Skip to content

4. Program structure

An EigenQL program has two parts: zero or more DEFINE rules, followed by a single top-level query. The grammar is authoritatively specified in D2 §3; this chapter focuses on semantics and the resulting Program AST.

Program ::= Definition* Query

The entry points in kernel/src/query/parser.rs are parse_program() (the full file), parse_define() (one rule), and parse_query() (the query).

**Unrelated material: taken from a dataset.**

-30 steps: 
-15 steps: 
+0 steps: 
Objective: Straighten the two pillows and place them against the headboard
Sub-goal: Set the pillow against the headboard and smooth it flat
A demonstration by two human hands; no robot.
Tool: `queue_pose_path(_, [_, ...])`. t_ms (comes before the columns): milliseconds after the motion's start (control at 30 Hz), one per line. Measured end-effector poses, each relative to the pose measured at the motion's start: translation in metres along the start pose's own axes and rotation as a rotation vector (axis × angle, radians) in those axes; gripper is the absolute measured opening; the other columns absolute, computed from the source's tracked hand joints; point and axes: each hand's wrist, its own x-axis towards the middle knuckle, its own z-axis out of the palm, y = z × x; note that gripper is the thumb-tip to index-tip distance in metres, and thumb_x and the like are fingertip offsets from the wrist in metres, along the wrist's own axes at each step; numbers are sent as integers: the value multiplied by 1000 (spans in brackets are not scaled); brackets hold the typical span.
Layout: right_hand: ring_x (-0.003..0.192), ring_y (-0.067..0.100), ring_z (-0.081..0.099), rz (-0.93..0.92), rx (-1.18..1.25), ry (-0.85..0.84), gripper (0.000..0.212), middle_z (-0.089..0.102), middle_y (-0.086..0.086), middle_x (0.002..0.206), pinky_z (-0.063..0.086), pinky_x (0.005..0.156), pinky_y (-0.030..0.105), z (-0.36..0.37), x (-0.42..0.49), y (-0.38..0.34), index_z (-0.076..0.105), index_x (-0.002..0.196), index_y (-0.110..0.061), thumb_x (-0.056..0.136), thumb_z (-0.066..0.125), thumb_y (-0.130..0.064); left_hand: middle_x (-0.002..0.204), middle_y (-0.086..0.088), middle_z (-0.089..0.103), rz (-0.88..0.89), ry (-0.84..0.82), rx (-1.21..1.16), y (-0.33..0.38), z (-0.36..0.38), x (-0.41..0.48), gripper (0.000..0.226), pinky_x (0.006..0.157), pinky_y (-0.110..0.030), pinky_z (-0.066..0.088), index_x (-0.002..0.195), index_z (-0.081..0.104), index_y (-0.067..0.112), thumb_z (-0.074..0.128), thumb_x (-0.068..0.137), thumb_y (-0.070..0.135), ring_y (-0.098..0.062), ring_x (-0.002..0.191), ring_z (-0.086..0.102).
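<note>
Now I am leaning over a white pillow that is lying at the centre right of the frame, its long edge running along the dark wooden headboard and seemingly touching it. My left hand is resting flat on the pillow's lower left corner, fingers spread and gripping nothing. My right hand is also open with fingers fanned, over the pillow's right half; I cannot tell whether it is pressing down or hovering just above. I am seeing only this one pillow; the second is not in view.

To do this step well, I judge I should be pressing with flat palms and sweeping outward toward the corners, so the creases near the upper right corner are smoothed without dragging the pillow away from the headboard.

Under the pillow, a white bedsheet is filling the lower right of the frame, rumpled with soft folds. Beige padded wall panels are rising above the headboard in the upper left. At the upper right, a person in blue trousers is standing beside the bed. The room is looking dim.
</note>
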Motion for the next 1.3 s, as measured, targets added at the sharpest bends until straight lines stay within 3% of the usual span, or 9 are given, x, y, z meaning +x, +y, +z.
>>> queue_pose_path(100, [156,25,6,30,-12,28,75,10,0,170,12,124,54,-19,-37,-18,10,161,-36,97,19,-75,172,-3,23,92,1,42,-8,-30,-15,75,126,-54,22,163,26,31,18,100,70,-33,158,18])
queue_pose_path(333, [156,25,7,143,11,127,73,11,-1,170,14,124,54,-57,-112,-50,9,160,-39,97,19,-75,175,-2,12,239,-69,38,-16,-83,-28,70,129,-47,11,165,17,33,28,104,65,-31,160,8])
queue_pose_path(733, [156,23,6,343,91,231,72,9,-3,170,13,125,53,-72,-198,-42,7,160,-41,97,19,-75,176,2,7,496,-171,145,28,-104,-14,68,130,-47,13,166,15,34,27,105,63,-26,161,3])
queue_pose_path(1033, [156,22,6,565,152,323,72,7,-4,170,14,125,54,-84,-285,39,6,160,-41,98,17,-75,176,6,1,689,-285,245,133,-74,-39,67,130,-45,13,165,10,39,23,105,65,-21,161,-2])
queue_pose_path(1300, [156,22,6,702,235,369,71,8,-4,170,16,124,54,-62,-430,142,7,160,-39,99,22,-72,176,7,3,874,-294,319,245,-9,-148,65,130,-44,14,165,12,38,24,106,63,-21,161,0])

4.1. The Program and Query AST

pub struct Program {
pub definitions: Vec<RuleDefinition>,
pub query: Query,
}
pub struct Query {
pub body: MatchPart,
pub group_by: Vec<Expression>,
pub result_classes: Vec<Name>,
pub result: Vec<ReturnItem>,
pub order_by: Vec<OrderItem>,
pub limit: Option<usize>,
pub offset: Option<usize>,
pub distinct: bool,
}

The query’s evaluation order is: bodygroup_byresultdistinctorder_byoffsetlimit. Each stage consumes the output of the previous one.

4.2. USING — class imports

UsingClause ::= 'USING' StringLit ( ',' StringLit )*

A USING clause imports one or more class IRIs. Inside the MATCH block, those classes can be referred to by their short name (the short_name property value) instead of the full IRI.

USING "urn:eigenius:core:Class", "urn:eigenius:example:Dog"
MATCH Class(?c) { ... }
MATCH Dog(?d) { ... }

Without the USING, you’d have to write MATCH "urn:eigenius:core:Class"(?c) { ... } explicitly.

Type-check rule (type_check.rs):

  • Every USING IRI must resolve in the layer chain, and the resolved resource must have is_a: Class. Violations raise using_unresolved or using_not_class.

4.3. USING INSTITUTION — fiber aliases

UsingInstitution ::= 'USING' 'INSTITUTION' StringLit 'AS' ident

Declares a short alias for an institution’s IRI, to be used in subsequent FIBER clauses in the same MatchPart.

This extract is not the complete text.